In mid-May, the Western Cape Parliament’s technology systems went offline after a cyberattack. While this event was undoubtedly bad for productivity, they could at least recover from the attack thanks to data backups, business continuity, and disaster recovery plans.
Every business must have such measures in place, says Jim Morrison, account manager at Sithabile Technology Services: “The simple fact is that it’s easy to become a cybercrime victim, experience a catastrophic equipment failure, or an employee accidentally loses important data.
“That’s why we tend to say ‘when, not if’ about cyber risks, especially cyberattacks. Unfortunately, automated tools and the low risk of prosecution means cybercrime is as opportunistic as a street mugging. If you want to reduce risks from cyberattacks and employee mistakes, you need to have both prevention and cure in place. Business continuity and disaster recovery plans can cover both those bases.”
Yet despite often being used interchangeably, business continuity (BC) and disaster recovery (DR) are different. So is data loss prevention (DLP). How can you tell the difference between BC, DR and DLP?

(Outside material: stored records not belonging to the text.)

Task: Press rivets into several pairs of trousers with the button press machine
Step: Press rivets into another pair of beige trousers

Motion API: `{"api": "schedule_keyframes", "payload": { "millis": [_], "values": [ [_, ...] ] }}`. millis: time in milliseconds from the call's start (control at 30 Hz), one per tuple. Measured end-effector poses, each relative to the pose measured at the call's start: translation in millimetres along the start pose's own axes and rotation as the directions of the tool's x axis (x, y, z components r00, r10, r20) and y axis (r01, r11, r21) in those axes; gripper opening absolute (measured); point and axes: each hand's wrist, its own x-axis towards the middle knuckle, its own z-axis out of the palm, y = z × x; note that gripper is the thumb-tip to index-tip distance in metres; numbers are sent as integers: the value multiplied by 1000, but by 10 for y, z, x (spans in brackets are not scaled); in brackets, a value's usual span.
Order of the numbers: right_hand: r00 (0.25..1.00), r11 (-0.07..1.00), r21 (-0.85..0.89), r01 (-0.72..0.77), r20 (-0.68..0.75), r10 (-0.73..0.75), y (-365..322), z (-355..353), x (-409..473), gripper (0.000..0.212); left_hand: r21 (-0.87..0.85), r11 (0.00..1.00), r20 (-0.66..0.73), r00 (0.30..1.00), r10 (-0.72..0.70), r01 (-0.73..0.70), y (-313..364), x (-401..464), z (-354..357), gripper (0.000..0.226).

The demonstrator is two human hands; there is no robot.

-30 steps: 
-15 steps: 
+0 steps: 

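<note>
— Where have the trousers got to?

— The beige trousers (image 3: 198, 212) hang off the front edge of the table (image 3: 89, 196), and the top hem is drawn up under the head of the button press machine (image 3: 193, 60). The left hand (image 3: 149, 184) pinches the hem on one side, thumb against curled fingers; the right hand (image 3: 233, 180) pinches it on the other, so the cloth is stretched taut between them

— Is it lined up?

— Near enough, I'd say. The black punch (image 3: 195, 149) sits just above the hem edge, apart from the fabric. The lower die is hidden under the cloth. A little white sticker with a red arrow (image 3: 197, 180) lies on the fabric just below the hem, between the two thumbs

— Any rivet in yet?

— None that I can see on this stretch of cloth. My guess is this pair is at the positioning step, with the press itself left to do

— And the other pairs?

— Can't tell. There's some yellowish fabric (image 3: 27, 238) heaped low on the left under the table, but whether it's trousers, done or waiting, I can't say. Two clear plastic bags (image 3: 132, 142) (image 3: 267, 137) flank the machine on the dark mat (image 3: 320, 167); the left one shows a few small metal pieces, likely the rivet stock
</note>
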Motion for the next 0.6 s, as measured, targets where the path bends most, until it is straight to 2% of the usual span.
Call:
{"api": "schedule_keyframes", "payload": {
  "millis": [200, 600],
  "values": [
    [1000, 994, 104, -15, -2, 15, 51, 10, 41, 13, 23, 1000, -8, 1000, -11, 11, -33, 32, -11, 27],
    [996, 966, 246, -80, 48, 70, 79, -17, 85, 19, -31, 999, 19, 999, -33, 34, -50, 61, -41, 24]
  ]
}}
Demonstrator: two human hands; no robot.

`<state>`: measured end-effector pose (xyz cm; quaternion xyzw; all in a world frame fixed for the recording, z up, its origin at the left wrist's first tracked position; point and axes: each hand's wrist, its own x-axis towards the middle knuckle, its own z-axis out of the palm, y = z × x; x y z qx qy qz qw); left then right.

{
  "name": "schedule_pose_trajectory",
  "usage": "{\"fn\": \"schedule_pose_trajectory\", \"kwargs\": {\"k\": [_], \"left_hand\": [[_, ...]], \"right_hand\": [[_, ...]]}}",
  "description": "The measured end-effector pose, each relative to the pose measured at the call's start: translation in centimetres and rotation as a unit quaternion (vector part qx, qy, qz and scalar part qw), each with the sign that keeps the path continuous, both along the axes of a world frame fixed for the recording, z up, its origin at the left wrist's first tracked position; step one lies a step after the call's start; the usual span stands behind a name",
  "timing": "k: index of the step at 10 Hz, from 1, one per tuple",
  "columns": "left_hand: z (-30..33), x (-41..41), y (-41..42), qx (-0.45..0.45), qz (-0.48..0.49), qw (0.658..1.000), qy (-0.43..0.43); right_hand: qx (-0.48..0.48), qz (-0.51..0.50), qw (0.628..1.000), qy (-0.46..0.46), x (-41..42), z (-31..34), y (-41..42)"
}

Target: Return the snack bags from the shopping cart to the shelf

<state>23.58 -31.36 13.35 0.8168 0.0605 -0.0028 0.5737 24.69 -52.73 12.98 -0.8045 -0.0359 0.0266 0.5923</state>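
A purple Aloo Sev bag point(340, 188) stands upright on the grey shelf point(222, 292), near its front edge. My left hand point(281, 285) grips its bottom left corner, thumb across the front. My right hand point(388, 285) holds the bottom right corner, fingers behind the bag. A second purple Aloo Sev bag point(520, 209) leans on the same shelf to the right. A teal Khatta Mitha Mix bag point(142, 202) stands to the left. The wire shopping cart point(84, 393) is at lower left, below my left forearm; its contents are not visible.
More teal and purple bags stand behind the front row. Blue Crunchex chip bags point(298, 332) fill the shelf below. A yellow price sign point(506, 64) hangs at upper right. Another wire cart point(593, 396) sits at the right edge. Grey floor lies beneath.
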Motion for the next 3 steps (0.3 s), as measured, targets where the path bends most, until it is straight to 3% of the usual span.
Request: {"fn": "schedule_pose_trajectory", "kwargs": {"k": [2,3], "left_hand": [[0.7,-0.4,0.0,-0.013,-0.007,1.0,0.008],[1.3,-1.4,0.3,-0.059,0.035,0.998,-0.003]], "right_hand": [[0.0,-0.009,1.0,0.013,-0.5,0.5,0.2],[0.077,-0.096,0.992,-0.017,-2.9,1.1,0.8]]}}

Building a resilient business
The concept of resilience has become very popular since the pandemic. Books such as Antifragile and Grit inform discussions on how people and organisations can reduce harm from unexpected changes and challenges.
Yet while we can cover volumes on exploring resilience, it’s a straightforward proposition for an organisation, says Morrison, “Business resilience is about how well your operations can resist negative disruption or recover from such disruption. It’s like losing the keys to your office front door: how quickly can you find a replacement key and open up so that people can get to work?”
The cornerstone of business resilience is business continuity planning, supported by disaster recovery and reinforced by data loss prevention:
* Business continuity: BC is there to help an organisation continue operating through a disruptive event, and BC planning is to identify critical operational areas, then put policies and processes in place to help those through planned and unexpected disruptions.
* Disaster recovery: As the name suggests, DR steps in when something goes wrong. Specifically, it focuses on recovering technology systems and data in the event of a disaster, bringing them back to operational status.
* Data Loss Prevention: DLP is an ongoing effort to track and secure data through policies and processes, often automated, preventing accidental losses or intentional data theft.
The Resilience Pyramid
Business continuity is the strategic master plan. It determines what is important, what could threaten those critical areas, how to reduce those risks, and what to do when something goes wrong. Disaster recovery often guides the tangible parts of that strategy, particularly for assets: what data or applications are important, how they are being backed up, and the appropriate timelines and priorities to recover systems. Data Loss Prevention aims to prevent disaster recovery by determining measures such as encryption, access controls, and employee training.
“You can visualise resilience as a pyramid. Business continuity is at the top, while disaster recovery and data loss prevention form the foundations. You make BC plans, then use DLP to support prevention and DC to support recovery,” says Morrison. “If you don’t know where to start, always start with BC planning. That’s your guiding light. Once you have a grasp on BC needs, you’ll see where DR and DLP fit in.”
The trinity of business continuity, disaster recovery and data loss prevention form the most robust approach against cyber-related risks and help mitigate many other disruptions, such as fires, equipment failure and even loss of people. And if done correctly, this trinity helps employees be more productive inside a highly secure business.
This is why it’s important to distinguish these three disciplines. But while their definitions are straightforward, every business has unique needs. Poorly designed interventions can be worse than none since they create a false sense of security, and ample gaps for criminals to exploit.
“BC, DR and DLP are not just products you pull from a shelf or a cloud app store. They need alignment with your business. It’s worth the effort to engage with professionals to put the right measures in place. When disaster strikes, you’ll be glad they did. Because if you don’t have a plan, all you’ll get is chaos.”